Es ist aber eben nur eine Sage, denn  bereits zu dieser Zeit war ein Zusammenhang, zwischen dem in Sandstein gehauenen Heiligen St. Albanus über dem Kirchenportal und der Darstellung im Wappenschilde mit den  beidseitigen Buchstaben S.A. , deutlich erkennbar!   
Detaillierte Nachforschungen zu der Darstellung der Figur im Wappenschilde sind meist sehr widersprüchlich und führen an dieser Stelle zu weit. Nachgewiesen ist, dass man damals Märtyrer, die den Tod durch Enthauptung gefunden haben, den Kopf in den Händen haltend, dargestellt hat.
Nachweislich verbrieft ist, dass 1271 in „ Siebmachers großem Wappenbuche“ steht :
Schkeuditz , benannt als Stadt, führt das „stiftische Wappen“, – ein Kreuz in gelbem Felde, darüber eine männliche Figur in weißem Kleide, die ihren abgeschlagenen Kopf in beiden Händen trägt -. Linksseitig sind die Buchstaben AL erkennbar, die für „ der heilige Alban“ stehen.
Den nochmaligen späteren Beweis, dass das Wappenschild tatsächlich den heiligen Alban darstellt, liefert ein Abschnitt in den „ konfirmierten Statuten „ des Kurfürsten „ Johann Georg von Sachsen „ von 1612. Darin steht, die Stadt Schkeuditz solle zum Innsiegel haben :
-St. Albanum  mit einem weißen Kleide in einem rotem Felde ( Hintergrund ), welcher das Haupt vor der Brust in beiden Händen trägt, stehend auf einem gelben Schilde mit schwarzem Kreuz.
Dieses Siegel solle vom Bürgermeister im Rathaus verwahret werden . Die Stadtfarben seien damit
-Rot und Weiß- . Die Farben des darunter befindlichen Schildes, -Gelb und Schwarz- , als die des Merseburger Stiftes. ( Immer wieder wird die, über Jahrhunderte bestehende Anbindung von Schkeuditz an die „ geistliche und weltliche Macht „ Merseburgs, deutlich !)
Die Verwendung des Wappens ist eher selten. Die Anwendung des Siegels dagegen lässt sich oft belegen. Ein Siegel aus dem Jahre 1594 zeigt Alban in Mitten reicher Ornamentik mit der Umschrift „ –SCKEVDICS S CIVITATIS – „.

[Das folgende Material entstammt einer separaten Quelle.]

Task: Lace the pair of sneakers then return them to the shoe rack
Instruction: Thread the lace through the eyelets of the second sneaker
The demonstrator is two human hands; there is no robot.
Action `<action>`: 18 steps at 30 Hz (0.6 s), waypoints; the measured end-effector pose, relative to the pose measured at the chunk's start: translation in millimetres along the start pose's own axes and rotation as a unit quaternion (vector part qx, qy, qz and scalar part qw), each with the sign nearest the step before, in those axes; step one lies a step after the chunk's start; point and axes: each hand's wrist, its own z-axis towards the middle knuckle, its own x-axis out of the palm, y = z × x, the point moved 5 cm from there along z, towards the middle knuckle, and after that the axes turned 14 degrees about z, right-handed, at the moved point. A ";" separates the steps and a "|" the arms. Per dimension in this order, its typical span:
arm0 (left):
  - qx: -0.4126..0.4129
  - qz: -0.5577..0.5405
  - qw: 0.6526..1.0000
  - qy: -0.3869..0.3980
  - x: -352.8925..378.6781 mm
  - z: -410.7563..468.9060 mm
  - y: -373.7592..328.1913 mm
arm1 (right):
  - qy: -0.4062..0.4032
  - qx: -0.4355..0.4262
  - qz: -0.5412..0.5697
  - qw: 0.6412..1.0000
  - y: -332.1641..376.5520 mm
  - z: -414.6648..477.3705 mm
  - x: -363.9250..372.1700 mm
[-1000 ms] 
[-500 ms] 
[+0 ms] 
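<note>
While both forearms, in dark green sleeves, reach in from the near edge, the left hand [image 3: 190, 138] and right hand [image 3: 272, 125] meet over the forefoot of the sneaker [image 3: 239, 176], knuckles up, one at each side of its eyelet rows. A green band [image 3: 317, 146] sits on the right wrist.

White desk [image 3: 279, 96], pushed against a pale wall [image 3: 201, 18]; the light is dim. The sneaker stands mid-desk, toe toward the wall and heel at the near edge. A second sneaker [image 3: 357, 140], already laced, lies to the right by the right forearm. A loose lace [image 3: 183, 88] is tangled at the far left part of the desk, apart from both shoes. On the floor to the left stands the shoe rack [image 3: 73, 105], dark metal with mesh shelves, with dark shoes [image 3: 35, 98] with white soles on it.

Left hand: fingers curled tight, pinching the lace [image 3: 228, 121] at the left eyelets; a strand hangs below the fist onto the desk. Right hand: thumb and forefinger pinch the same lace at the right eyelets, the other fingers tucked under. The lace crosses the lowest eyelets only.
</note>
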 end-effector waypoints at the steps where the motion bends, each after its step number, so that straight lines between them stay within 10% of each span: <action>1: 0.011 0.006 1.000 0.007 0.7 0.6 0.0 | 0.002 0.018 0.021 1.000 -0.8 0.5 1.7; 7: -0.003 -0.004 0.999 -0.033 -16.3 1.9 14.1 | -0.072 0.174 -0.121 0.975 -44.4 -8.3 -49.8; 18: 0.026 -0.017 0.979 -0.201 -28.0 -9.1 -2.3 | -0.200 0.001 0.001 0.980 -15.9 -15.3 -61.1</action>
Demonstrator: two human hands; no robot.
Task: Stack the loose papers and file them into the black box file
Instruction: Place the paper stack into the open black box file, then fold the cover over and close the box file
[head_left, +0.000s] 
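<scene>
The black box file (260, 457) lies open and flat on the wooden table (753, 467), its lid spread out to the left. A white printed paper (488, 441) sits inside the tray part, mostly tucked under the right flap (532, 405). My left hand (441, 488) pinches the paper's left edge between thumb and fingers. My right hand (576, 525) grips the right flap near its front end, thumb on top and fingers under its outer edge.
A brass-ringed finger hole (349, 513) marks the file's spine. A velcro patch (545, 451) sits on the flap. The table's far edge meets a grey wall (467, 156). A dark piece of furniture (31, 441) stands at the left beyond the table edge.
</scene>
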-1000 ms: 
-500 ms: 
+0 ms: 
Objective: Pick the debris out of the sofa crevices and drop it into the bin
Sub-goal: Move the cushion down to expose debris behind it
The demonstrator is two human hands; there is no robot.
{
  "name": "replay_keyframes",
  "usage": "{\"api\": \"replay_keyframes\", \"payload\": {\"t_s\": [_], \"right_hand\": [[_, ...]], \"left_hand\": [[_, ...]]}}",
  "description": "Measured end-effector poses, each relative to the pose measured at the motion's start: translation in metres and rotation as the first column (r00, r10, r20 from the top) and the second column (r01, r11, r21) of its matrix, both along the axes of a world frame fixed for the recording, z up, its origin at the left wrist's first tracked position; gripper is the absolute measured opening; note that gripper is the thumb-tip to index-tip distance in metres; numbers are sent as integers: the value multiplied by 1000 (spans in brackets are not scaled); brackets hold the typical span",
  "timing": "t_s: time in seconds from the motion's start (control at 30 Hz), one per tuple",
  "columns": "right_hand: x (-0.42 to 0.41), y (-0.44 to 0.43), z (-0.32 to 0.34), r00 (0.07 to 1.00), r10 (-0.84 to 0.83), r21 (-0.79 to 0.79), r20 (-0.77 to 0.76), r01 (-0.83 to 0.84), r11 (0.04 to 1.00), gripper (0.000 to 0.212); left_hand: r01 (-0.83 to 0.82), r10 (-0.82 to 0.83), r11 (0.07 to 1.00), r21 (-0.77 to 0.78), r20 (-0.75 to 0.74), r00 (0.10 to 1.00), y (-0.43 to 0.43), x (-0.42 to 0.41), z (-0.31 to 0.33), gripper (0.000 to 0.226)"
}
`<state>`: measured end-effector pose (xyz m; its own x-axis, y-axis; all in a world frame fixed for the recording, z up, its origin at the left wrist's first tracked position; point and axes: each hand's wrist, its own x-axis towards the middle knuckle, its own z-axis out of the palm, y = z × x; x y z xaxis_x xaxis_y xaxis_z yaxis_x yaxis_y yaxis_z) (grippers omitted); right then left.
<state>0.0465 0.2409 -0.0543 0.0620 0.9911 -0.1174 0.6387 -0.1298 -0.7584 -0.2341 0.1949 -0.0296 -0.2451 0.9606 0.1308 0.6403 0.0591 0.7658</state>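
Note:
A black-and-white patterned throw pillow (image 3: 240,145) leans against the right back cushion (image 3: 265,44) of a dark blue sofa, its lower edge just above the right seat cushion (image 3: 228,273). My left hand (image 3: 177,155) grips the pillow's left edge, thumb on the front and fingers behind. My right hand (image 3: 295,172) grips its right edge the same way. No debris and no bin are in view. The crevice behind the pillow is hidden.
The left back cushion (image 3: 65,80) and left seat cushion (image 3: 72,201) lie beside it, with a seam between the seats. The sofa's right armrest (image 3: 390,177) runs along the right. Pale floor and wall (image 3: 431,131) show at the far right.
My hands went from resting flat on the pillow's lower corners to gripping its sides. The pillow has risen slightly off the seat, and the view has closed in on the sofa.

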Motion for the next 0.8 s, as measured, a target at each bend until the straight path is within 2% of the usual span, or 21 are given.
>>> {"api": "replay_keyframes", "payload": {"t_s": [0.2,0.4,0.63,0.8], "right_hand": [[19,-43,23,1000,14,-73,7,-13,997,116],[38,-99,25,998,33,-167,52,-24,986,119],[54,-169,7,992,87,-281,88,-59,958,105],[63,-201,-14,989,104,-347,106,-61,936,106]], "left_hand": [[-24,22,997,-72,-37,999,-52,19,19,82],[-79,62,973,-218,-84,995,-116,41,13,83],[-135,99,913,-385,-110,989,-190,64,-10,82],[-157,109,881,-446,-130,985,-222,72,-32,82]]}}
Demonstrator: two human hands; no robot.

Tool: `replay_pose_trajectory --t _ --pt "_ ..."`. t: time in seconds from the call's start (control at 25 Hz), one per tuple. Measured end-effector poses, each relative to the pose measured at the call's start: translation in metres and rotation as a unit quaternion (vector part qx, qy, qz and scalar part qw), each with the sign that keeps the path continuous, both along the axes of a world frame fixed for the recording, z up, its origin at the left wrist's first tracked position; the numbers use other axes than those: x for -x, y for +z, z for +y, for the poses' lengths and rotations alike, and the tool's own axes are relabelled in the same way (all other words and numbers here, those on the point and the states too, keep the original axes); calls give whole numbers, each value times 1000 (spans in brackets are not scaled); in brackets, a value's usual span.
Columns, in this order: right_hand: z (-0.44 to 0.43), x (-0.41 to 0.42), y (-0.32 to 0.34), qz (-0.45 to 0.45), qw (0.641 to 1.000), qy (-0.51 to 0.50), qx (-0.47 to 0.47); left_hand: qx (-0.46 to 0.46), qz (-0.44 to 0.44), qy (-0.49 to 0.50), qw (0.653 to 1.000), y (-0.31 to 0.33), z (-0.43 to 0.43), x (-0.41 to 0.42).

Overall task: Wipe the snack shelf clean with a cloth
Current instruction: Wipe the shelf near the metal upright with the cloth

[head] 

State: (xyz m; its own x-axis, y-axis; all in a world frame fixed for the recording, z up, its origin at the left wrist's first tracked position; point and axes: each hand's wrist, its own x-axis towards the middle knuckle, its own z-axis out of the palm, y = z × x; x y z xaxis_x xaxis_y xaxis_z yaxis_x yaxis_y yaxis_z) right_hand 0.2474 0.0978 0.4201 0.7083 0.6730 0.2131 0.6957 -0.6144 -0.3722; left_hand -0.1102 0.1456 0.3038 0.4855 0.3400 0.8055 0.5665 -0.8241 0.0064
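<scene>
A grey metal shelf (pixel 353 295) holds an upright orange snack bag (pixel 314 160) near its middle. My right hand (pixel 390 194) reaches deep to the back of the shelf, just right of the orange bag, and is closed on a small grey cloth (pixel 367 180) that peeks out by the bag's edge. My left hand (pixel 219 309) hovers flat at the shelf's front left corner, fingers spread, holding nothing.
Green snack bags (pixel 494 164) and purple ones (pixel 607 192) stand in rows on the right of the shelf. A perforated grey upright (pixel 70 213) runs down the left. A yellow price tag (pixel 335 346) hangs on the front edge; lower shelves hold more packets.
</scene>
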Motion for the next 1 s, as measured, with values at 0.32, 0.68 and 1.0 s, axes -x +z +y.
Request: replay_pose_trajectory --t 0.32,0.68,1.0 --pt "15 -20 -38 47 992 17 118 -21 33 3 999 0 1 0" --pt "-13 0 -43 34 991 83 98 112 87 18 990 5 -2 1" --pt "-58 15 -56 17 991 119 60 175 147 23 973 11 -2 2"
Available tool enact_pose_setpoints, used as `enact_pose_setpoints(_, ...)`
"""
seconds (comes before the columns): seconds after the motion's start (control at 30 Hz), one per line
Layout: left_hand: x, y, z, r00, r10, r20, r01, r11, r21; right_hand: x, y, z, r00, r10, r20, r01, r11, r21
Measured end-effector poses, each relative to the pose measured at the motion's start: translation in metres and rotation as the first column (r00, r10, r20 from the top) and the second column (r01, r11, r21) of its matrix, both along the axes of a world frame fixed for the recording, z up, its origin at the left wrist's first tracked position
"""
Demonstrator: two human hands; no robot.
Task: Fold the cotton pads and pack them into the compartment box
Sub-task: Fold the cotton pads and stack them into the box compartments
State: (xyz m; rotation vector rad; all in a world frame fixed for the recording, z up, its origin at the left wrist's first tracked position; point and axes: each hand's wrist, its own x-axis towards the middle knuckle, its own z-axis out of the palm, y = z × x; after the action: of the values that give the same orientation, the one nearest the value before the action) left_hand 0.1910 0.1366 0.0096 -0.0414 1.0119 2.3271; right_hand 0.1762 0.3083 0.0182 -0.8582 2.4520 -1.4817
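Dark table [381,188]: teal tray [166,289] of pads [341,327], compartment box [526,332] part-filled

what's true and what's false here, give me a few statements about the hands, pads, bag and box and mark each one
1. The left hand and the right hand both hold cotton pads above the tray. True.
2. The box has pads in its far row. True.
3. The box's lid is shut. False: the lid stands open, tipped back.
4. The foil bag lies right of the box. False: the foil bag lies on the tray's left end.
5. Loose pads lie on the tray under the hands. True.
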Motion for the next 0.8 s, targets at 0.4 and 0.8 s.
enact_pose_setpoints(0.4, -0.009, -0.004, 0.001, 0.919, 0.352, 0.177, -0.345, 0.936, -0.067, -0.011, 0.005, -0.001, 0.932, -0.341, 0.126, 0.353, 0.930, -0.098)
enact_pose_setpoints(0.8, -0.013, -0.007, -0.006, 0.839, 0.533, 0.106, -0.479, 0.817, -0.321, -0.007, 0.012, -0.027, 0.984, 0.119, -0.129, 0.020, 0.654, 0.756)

Dieser Siegel war nachweislich bis ins 18.Jahrhundert in Gebrauch.
Auch wenn hier an dieser Stelle der Versuch unternommen wird, etwas Licht in die Geschichte unseres Stadtwappens zu bringen, so wird doch wohl die oben erwähnte Sage nicht ganz und für immer aus den Köpfen verschwinden!